Чайковский замер, вспомнив, как музицировал близнецам на рояле, а они внимали ему, преисполненные благодарности и восторга. На глаза навернулись слезы умиления.
— Ну вот — начал строить планы и тут же расчувствовался как гимназистка, — он подошел поближе к зеркалу и погрозил пальцем своему отражению.
Отражение ответило тем же.
Он уселся на диван. Разбуженная собака Бишка, сладко спавшая там же, проснулась и обиженно тявкнула. Пришлось брать ее на колени и почесыванием за ушами заглаживать свою вину.

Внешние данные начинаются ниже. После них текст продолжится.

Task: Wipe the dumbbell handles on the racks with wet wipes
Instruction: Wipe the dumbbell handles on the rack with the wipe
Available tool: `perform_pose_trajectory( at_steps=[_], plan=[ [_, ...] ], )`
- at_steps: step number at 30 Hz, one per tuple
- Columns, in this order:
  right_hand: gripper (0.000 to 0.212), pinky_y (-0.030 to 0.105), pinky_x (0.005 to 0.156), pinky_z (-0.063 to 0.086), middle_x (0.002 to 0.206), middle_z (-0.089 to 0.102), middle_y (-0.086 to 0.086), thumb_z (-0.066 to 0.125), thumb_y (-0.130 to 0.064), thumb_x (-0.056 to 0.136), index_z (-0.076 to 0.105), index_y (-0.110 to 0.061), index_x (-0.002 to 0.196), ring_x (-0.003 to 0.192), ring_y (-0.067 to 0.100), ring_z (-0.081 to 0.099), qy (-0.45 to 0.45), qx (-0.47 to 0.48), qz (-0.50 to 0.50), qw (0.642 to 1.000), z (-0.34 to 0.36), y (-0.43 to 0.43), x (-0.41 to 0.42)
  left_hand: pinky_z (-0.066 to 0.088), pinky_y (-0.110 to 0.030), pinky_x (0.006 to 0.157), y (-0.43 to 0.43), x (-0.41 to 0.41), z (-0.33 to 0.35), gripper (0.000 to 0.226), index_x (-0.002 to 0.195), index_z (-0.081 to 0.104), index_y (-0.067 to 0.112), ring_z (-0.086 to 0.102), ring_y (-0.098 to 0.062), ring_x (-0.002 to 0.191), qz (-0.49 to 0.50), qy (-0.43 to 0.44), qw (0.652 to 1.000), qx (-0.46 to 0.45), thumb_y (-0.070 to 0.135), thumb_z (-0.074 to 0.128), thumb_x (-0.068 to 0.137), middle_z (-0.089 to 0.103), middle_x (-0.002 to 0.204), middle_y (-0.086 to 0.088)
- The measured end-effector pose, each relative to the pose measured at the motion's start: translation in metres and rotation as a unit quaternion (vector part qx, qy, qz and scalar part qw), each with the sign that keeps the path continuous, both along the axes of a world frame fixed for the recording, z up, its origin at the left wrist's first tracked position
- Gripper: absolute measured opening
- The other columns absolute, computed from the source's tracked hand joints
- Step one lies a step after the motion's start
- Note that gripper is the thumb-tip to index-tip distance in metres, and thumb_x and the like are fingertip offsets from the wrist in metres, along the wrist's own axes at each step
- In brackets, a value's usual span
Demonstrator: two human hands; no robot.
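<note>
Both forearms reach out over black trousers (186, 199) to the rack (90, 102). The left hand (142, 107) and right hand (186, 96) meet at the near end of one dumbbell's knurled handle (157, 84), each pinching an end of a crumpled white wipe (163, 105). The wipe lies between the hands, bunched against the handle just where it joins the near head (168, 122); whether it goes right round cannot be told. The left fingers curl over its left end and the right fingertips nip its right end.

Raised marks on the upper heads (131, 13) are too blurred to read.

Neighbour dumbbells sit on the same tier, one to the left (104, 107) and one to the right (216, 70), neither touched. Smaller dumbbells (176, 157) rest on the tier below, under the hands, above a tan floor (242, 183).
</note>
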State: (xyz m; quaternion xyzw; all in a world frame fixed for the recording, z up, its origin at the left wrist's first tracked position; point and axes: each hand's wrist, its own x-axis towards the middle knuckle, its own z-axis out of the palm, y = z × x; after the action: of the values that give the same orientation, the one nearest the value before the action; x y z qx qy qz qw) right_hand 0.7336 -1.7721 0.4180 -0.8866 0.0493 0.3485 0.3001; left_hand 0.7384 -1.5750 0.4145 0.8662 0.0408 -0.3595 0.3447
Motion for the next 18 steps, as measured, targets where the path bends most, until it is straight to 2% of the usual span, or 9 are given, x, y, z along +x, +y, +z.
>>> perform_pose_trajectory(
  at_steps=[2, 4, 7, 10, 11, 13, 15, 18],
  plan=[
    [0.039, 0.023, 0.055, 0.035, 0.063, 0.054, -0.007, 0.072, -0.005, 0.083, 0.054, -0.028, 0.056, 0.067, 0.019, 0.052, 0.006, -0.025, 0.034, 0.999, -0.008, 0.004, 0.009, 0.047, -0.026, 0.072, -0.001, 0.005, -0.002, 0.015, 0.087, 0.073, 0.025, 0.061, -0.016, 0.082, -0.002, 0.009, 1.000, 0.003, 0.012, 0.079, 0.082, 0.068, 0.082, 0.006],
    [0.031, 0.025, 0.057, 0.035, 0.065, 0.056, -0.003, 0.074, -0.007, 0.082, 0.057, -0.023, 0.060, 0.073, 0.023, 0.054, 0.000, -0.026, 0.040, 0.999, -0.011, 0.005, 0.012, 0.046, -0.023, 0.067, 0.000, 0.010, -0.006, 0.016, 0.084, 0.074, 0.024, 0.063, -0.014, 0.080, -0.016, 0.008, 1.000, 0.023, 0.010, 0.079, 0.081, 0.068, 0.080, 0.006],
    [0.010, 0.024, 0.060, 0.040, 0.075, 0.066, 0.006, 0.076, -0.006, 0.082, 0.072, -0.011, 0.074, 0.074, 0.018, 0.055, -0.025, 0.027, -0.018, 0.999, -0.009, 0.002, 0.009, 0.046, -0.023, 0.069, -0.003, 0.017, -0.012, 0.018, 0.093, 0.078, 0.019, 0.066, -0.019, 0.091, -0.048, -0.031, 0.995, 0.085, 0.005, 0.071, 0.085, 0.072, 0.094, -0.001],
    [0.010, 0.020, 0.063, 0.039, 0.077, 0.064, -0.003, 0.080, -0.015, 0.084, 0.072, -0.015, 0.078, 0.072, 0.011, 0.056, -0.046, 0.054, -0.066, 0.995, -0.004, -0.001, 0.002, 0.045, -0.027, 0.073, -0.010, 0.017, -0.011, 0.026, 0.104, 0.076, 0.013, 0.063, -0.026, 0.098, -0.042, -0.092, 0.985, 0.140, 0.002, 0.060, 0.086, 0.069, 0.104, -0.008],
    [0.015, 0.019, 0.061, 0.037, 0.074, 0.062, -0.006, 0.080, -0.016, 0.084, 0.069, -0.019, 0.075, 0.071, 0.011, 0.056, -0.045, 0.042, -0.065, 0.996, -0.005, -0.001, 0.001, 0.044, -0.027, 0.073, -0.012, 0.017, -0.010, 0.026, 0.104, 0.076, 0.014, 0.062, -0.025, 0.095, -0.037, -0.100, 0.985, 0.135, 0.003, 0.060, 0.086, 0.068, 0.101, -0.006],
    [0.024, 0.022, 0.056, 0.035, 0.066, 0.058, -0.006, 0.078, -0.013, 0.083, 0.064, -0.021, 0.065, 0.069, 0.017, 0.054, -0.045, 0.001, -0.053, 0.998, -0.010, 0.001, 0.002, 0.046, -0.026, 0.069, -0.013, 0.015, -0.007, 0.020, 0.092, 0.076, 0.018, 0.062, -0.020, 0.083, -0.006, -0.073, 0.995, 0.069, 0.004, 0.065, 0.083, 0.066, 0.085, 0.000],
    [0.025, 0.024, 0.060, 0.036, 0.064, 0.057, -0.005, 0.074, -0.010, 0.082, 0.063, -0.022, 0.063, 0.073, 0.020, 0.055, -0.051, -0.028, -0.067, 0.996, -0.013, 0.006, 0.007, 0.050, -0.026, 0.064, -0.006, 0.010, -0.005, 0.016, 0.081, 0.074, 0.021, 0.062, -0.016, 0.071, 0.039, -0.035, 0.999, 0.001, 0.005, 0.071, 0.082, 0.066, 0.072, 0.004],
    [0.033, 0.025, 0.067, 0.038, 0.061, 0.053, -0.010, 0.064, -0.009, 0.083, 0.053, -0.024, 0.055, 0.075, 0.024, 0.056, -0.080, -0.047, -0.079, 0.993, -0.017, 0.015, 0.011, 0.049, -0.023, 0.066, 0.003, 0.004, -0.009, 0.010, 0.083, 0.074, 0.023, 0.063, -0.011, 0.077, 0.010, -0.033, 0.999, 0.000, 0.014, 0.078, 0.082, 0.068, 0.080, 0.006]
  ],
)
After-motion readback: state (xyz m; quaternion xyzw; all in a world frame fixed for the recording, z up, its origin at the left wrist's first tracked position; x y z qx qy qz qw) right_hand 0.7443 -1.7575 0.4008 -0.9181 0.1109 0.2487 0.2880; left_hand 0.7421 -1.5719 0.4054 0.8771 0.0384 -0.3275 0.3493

Вместо Бишки представилась ему дама среднего возраста с приятным и одновременно умным лицом, которая положила голову… нет — лучше руку, ему на колено, выражая тем самым свою признательность и дружбу. О, как же это славно — иметь рядом близкого, все понимающего друга! Причем — друга, чье присутствие не дает пищу кривотолкам и сплетням. Нет, хорошо он написал брату: «разной презренной твари»… Эх, если бы можно было сказать им это в лицо!
Он не мог выносить шумных сборищ и до беспамятства боялся одиночества. Алексею дозволялось отлучаться только во время отсутствия барина и никак иначе.